Verify Before Claim
NO COMPLETION CLAIMS WITHOUT FRESH VERIFICATION EVIDENCE.
Usage Template
Prompt
Use verify-before-claim. Before saying this is done, identify the proof command, run it fresh, read the output, and state the actual status with evidence.
Use Case
- Preventing unsupported claims that code, docs, tests, or workflows are fixed, passing, complete, or working.
Expected Result
- The agent reports command output, exit code, pass/fail count, and any remaining unverified risk.
Output Example
Command: npm test,Exit code: 0,Result: 42 passed, 0 failed, plus residual risks.
Verification Case
- No completion language appears unless fresh evidence is shown in the same response.
Verified Effect
- The agent shifts from confidence-based status claims to evidence-based status reports.
When to Use
- Before saying "done", "fixed", "complete", "passing", "working"

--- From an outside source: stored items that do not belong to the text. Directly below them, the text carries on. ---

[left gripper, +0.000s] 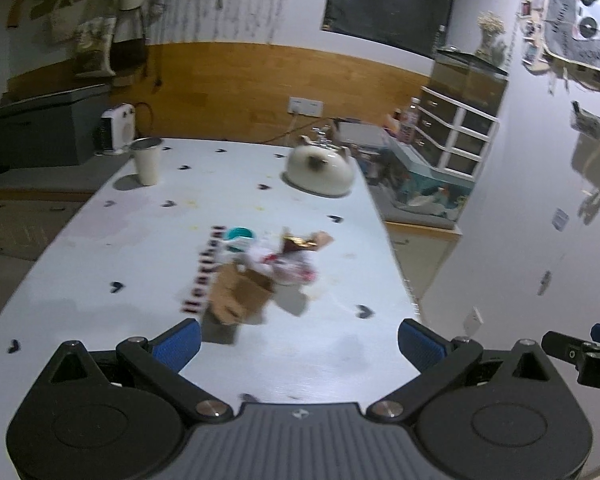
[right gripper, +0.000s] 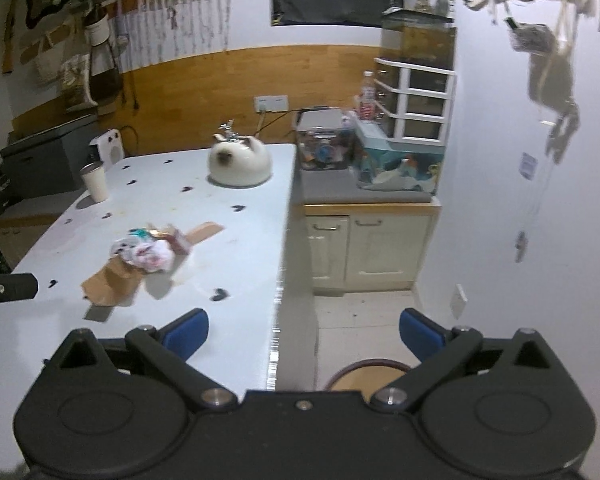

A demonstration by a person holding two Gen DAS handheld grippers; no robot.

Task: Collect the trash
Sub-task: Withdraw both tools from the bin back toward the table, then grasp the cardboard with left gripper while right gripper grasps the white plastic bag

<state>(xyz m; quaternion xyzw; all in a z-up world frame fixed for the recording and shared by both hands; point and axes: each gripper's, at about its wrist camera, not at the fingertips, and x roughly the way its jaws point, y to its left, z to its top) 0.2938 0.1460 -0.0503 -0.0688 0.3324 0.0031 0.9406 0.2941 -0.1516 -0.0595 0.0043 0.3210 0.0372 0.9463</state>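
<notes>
Brown cardboard scraps (left gripper: 240, 292) lie crumpled at the near end of a small trash pile (left gripper: 260, 268) in the middle of the white table (left gripper: 100, 240), with a crinkled white-and-red plastic wrapper (left gripper: 288, 268) touching them, a gold-brown foil wrapper (left gripper: 304, 242) just behind, a teal-rimmed cup (left gripper: 240, 236) at the far side and a strip with dark and red marks (left gripper: 208, 268) along the left edge of the heap. In the right wrist view the same pile (right gripper: 148, 256) sits left of centre, and a flat brown cardboard strip (right gripper: 204, 232) sticks out toward the table's right edge. The pictures are motion-blurred, so finer detail of the wrappers cannot be told.

The left gripper (left gripper: 299, 338) hangs above the near part of the table, just short of the pile, its blue-padded jaws spread wide with nothing between them. The right gripper (right gripper: 304, 332) is over the table's right edge, jaws likewise wide apart and empty, with a round wooden stool (right gripper: 364, 376) and tiled floor below it.

Farther back on the table stand a white tumbler (left gripper: 146, 162) near the left far corner and a white kettle (left gripper: 320, 170) near the right far corner. Small dark heart shapes (left gripper: 364, 312) dot the tabletop. Beyond the right edge is a cream cabinet (right gripper: 364, 248) with storage boxes on top.
</notes>
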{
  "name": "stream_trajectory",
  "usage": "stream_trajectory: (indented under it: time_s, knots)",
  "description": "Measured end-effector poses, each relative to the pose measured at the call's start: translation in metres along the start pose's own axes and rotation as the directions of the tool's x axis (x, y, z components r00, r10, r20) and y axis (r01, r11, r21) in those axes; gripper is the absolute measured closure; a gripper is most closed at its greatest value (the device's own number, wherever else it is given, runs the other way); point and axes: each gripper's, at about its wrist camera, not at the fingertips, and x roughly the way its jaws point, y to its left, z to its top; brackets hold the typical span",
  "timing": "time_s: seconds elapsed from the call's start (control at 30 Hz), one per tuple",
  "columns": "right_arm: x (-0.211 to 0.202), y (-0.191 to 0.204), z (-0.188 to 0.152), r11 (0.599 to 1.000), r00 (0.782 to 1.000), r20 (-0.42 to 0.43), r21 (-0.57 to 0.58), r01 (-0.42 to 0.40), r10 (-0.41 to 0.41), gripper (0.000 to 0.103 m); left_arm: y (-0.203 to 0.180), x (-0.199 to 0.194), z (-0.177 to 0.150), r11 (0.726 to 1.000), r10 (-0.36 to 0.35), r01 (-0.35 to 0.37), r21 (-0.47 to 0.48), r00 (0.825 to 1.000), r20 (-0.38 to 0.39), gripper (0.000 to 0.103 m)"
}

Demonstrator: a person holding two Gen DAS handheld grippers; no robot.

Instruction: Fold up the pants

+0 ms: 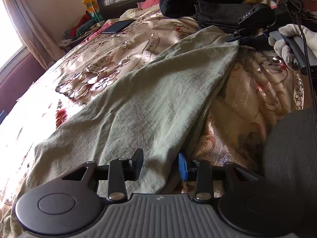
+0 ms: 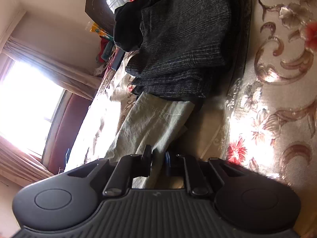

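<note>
Across the bed, a floral bedspread (image 1: 111, 63) covers everything and serves as the folding surface. Pale green pants (image 1: 150, 103) lie stretched diagonally on it, one end near the left wrist camera, the far end just beside a stack of dark grey folded garments (image 1: 216, 15) toward the headboard. Judging by that stack, finished items go there and this pair is the one in work.

Right gripper (image 2: 158, 162) is at the far end of the pants, rolled on its side, held by a gloved hand (image 1: 291, 43). Jaws narrow, with a small gap. Cloth edge sits in or just past that gap; pads don't look pressed on it. My read is that it sets this end down flat, low to the bed so the fabric doesn't flop.

Left gripper (image 1: 161, 167) hovers over the near end, angled down. Jaws partly open, fabric under and between the fingers; whether they touch it I can't tell, but nothing is clamped. Likely positioned to pin or pick up this end for the next fold.

Phone (image 1: 118, 26) lies flat on the spread well apart from the pants, out of the way.

Fold looks early: pants are still at full length.
</note>
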Motion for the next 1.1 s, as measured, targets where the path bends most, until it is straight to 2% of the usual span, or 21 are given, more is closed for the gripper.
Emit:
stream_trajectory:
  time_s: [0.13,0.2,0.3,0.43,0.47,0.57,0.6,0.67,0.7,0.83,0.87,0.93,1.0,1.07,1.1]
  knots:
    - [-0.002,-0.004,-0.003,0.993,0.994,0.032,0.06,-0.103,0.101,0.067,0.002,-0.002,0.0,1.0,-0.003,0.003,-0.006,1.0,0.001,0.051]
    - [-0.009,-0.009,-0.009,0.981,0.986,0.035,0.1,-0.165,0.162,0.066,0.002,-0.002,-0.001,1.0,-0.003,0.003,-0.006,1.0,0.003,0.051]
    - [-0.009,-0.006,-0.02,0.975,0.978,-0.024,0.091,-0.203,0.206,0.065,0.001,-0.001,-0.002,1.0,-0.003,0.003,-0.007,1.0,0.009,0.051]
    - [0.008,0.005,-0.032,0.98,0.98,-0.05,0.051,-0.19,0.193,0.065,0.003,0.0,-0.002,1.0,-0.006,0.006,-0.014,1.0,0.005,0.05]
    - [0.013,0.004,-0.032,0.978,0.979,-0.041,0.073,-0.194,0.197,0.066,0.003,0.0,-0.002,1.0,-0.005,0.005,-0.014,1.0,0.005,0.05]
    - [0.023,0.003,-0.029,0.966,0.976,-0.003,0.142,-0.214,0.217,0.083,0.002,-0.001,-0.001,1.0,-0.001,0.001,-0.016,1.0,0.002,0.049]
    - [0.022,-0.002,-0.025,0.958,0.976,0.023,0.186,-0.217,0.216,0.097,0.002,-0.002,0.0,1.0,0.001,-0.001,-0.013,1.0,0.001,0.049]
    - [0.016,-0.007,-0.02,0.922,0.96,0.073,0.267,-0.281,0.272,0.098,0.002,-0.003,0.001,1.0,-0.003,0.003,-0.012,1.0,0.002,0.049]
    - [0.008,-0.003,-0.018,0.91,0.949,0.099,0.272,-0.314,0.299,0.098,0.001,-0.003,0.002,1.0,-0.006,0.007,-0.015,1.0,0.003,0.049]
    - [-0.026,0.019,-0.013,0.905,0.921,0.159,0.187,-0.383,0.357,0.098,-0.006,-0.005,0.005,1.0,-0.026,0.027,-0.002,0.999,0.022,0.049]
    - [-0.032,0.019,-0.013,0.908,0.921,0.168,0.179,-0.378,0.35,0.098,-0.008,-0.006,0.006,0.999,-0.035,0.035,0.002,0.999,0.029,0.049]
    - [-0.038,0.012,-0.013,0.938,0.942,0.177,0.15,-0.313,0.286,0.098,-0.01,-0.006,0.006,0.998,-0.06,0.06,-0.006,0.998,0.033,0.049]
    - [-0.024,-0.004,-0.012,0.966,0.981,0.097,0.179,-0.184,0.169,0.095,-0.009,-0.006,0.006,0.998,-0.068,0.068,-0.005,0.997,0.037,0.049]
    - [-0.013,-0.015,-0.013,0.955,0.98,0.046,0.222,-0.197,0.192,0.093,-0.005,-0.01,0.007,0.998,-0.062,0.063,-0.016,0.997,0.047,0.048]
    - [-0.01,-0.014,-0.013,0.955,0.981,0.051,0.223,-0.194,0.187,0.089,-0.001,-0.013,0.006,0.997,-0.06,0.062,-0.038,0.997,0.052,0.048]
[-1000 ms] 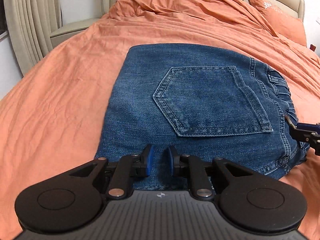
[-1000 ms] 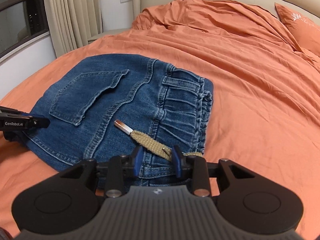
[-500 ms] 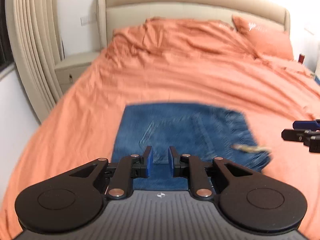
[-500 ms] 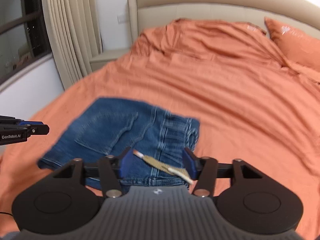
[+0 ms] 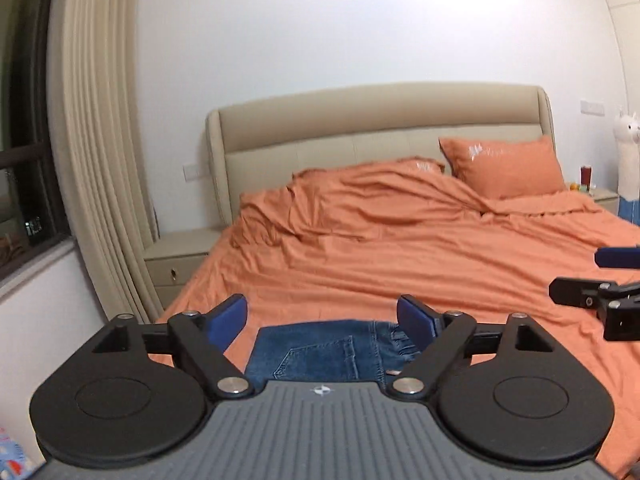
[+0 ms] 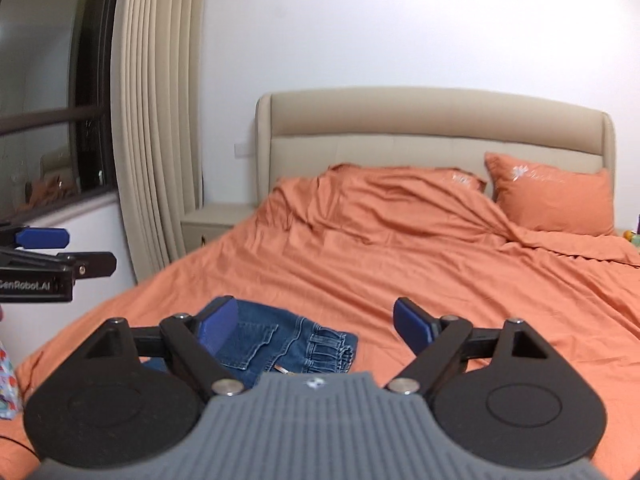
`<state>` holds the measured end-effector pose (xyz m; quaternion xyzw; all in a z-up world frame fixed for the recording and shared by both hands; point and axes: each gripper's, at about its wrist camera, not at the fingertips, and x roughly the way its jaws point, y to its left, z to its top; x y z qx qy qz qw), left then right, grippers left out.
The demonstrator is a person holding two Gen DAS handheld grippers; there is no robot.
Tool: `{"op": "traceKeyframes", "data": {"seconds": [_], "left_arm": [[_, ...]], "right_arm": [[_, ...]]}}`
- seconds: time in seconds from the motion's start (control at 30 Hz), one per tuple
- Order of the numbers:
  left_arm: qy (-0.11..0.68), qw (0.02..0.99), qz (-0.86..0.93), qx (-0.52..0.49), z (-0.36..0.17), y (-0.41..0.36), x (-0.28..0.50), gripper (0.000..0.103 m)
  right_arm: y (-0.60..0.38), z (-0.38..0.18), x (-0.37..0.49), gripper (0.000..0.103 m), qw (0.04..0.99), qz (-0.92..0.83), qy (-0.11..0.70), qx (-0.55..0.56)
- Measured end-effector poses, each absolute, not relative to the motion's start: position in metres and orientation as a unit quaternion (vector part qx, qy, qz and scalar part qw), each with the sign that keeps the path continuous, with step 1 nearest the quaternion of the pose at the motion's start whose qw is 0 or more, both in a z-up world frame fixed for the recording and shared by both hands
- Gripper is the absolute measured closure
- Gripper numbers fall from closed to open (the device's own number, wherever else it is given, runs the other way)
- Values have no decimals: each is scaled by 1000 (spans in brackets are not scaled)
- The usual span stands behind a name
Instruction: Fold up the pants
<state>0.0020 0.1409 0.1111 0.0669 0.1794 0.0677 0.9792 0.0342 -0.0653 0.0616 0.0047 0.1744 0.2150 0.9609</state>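
left tongs (image 5: pixel 322 318): spread wide, holding nothing, raised above the bed | right tongs (image 6: pixel 316 322): spread wide, holding nothing, raised alongside | pants (image 5: pixel 332 350): folded into a compact denim block, back pocket up, lying flat near the foot of the bed (image 5: pixel 400 256) | orange pillow (image 5: pixel 502 166) against the beige headboard (image 5: pixel 376 120)

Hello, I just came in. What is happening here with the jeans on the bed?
A person holds a two-finger gripper in each hand and is folding pants. The jeans lie folded into a compact bundle on the orange bed cover, near the foot of the bed, back pocket facing up. The left gripper and the right gripper are both open, raised above the bed and holding nothing. Neither touches the jeans, so the fold looks finished.
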Motion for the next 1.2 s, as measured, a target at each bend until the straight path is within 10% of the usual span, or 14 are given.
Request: {"op": "traceKeyframes", "data": {"seconds": [1.2], "left_arm": [[310,947,88,3,-30,117,-3,4]], "right_arm": [[-73,-67,-5,21,957,112,267,4]]}}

- Before committing or creating a PR
- Before expressing satisfaction with results
- When the user asks "is it working?"
- Any time the agent feels the urge to say "it should work"
The Gate Function
BEFORE claiming any status:
1. IDENTIFY: What command proves this claim?
2. RUN: Execute the FULL command (fresh, complete)
3. READ: Full output, check exit code, count failures
4. VERIFY: Does output confirm the claim?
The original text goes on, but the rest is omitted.